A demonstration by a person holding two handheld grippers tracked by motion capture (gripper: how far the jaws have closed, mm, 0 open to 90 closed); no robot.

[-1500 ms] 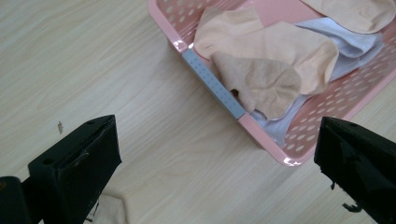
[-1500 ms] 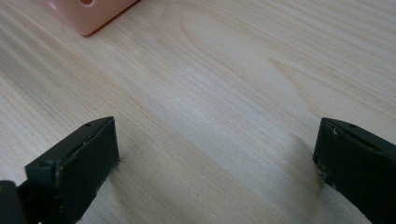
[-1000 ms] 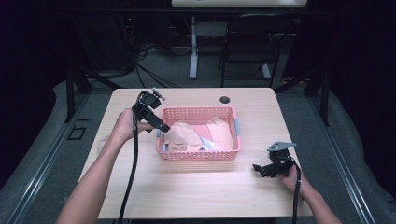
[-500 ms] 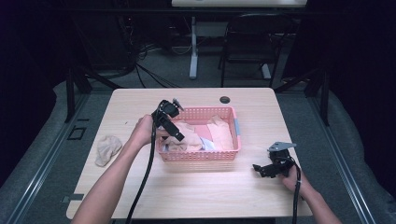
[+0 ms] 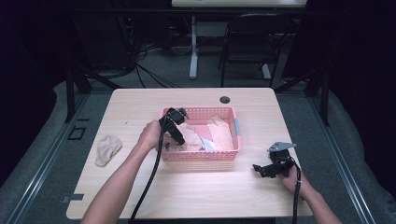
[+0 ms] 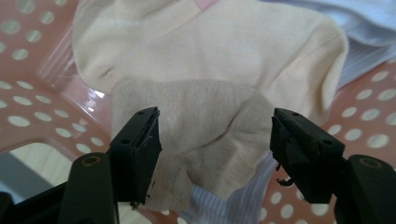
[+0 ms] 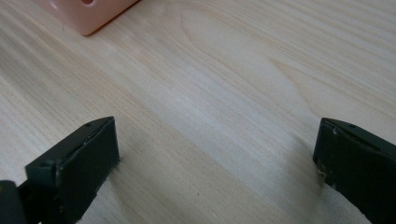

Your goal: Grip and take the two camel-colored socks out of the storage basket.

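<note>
The beige sock (image 6: 201, 135) lay at the centre of the left gripper view, on top of a cream sock (image 6: 210, 51) inside the pink basket (image 5: 201, 155). The left gripper (image 6: 215, 144) straddled it; its 2 jaws had just been closing, the sock between them but not yet pinched. To do this well, the jaws should sink until the pads meet a fold of the beige fabric alone, then close fully before lifting. At the lower right of the high view the right gripper (image 5: 271, 169) rested on the table (image 5: 140, 102), jaws spread wide. Another sock (image 5: 107, 148) lay at the left.
</note>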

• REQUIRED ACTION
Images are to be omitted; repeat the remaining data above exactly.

• YOUR RESPONSE
A demonstration by a person holding two handheld grippers tracked by motion capture (gripper: how far the jaws have closed, mm, 0 open to 90 closed); no robot.

[-1500 ms] 
[-1500 ms] 
[-1000 ms] 
[-500 ms] 
[+0 ms] 
[+0 ms] 
[+0 ms] 

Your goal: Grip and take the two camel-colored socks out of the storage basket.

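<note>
The beige sock (image 6: 201, 135) lay at the centre of the left gripper view, on top of a cream sock (image 6: 210, 51) inside the pink basket (image 5: 201, 155). The left gripper (image 6: 215, 144) straddled it; its 2 jaws had just been closing, the sock between them but not yet pinched. To do this well, the jaws should sink until the pads meet a fold of the beige fabric alone, then close fully before lifting. At the lower right of the high view the right gripper (image 5: 271, 169) rested on the table (image 5: 140, 102), jaws spread wide. Another sock (image 5: 107, 148) lay at the left.
</note>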

There's nothing more to this exercise.